■ **Required action**
Transcribe the listing exactly as written. Leave the images out.

■ **Dataset content**
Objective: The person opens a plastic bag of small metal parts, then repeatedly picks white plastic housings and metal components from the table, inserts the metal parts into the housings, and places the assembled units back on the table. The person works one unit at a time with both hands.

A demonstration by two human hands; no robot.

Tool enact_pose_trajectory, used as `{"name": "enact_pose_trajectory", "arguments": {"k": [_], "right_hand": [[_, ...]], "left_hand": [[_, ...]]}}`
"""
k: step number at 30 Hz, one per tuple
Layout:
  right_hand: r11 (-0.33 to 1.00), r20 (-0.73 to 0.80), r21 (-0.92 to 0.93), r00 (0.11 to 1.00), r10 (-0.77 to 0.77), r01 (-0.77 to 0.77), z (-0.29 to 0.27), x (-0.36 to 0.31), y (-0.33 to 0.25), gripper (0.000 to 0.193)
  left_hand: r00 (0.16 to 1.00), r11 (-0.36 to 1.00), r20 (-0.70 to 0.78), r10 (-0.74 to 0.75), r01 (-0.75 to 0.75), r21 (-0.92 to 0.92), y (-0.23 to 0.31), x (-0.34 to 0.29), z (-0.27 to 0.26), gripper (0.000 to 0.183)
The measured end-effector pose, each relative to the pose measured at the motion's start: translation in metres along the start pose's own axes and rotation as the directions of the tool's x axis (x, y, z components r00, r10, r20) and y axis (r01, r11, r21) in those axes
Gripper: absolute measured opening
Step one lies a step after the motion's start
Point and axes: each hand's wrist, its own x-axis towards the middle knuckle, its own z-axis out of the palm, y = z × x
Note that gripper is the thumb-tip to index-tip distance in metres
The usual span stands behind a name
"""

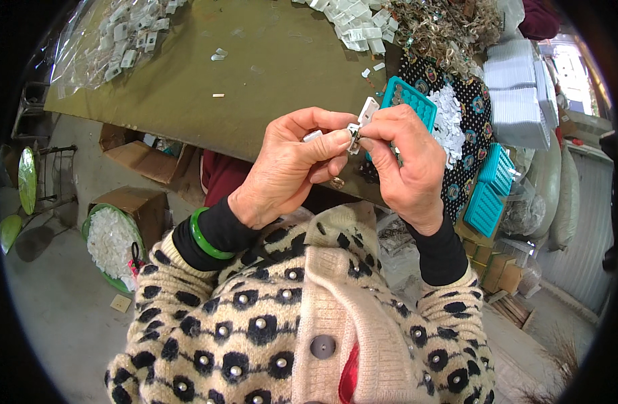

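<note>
My left hand (292, 158) pinches a small white plastic casing (368, 111) between thumb and forefinger, over the table's near edge. It looks hinged, with one flap sticking up and a dark inside showing at its lower part. Fingertips of my right hand (410, 158) press at the casing from the other side; whether a tiny piece sits between them I cannot make out. Another small whitish piece (313, 136) shows in the curl of my left fingers. Just beyond my right hand lies a teal tray (427, 108) with round cups, partly hidden by that hand.
White flat pieces (449, 128) lie on dark patterned cloth (479, 121) at right. Beyond are a wiry heap (450, 30), white casings (363, 23), and a bag of casings (130, 37) on the green table (268, 67). Lower left stands a green basin (88, 225) of white pieces.
</note>
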Motion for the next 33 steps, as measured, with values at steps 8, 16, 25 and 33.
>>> {"name": "enact_pose_trajectory", "arguments": {"k": [8, 16, 25, 33], "right_hand": [[0.055, 0.409, 0.844, 0.706, 0.578, -0.534, 0.006, -0.001, -0.011, 0.027], [0.313, 0.212, 0.828, 0.777, 0.593, -0.465, 0.015, 0.0, -0.017, 0.046], [0.871, -0.174, 0.423, 0.921, 0.35, -0.251, 0.015, -0.005, -0.002, 0.013], [0.814, -0.248, 0.463, 0.83, 0.499, -0.351, 0.019, -0.012, -0.013, 0.014]], "left_hand": [[0.991, 0.987, 0.065, 0.116, -0.122, 0.107, 0.004, -0.008, 0.004, 0.018], [0.996, 0.983, 0.058, 0.073, -0.081, 0.162, 0.003, -0.005, -0.003, 0.02], [0.993, 1.0, 0.115, 0.005, -0.009, 0.028, 0.001, -0.001, -0.007, 0.021], [0.995, 0.998, 0.083, 0.054, -0.056, 0.022, -0.007, 0.002, 0.007, 0.017]]}}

■ **Finished exercise**
Objective: The person opens a plastic bag of small metal parts, then repeatedly picks white plastic housings and metal components from the table, inserts the metal parts into the housings, and places the assembled units back on the table. The person works one unit at a time with both hands.

A demonstration by two human hands; no robot.

Tool enact_pose_trajectory, used as `{"name": "enact_pose_trajectory", "arguments": {"k": [_], "right_hand": [[_, ...]], "left_hand": [[_, ...]]}}`
"""
k: step number at 30 Hz, one per tuple
Layout:
  right_hand: r11 (-0.33 to 1.00), r20 (-0.73 to 0.80), r21 (-0.92 to 0.93), r00 (0.11 to 1.00), r10 (-0.77 to 0.77), r01 (-0.77 to 0.77), z (-0.29 to 0.27), x (-0.36 to 0.31), y (-0.33 to 0.25), gripper (0.000 to 0.193)
  left_hand: r00 (0.16 to 1.00), r11 (-0.36 to 1.00), r20 (-0.70 to 0.78), r10 (-0.74 to 0.75), r01 (-0.75 to 0.75), r21 (-0.92 to 0.92), y (-0.23 to 0.31), x (-0.34 to 0.29), z (-0.27 to 0.26), gripper (0.000 to 0.183)
The measured end-effector pose, each relative to the pose measured at the motion's start: translation in metres along the start pose's own axes and rotation as the directions of the tool's x axis (x, y, z components r00, r10, r20) and y axis (r01, r11, r21) in those axes
Gripper: absolute measured opening
Step one lies a step after the motion's start
Point and axes: each hand's wrist, its own x-axis towards the middle knuckle, its own z-axis out of the palm, y = z × x
Note that gripper is the thumb-tip to index-tip distance in metres
The usual span stands behind a name
"""


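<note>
My left hand (292, 158) pinches a small white plastic casing (368, 111) between thumb and forefinger, over the table's near edge. It looks hinged, with one flap sticking up and a dark inside showing at its lower part. Fingertips of my right hand (410, 158) press at the casing from the other side; whether a tiny piece sits between them I cannot make out. Another small whitish piece (313, 136) shows in the curl of my left fingers. Just beyond my right hand lies a teal tray (427, 108) with round cups, partly hidden by that hand.
White flat pieces (449, 128) lie on dark patterned cloth (479, 121) at right. Beyond are a wiry heap (450, 30), white casings (363, 23), and a bag of casings (130, 37) on the green table (268, 67). Lower left stands a green basin (88, 225) of white pieces.
</note>
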Motion for the next 33 steps, as measured, with values at steps 8, 16, 25 and 33.
>>> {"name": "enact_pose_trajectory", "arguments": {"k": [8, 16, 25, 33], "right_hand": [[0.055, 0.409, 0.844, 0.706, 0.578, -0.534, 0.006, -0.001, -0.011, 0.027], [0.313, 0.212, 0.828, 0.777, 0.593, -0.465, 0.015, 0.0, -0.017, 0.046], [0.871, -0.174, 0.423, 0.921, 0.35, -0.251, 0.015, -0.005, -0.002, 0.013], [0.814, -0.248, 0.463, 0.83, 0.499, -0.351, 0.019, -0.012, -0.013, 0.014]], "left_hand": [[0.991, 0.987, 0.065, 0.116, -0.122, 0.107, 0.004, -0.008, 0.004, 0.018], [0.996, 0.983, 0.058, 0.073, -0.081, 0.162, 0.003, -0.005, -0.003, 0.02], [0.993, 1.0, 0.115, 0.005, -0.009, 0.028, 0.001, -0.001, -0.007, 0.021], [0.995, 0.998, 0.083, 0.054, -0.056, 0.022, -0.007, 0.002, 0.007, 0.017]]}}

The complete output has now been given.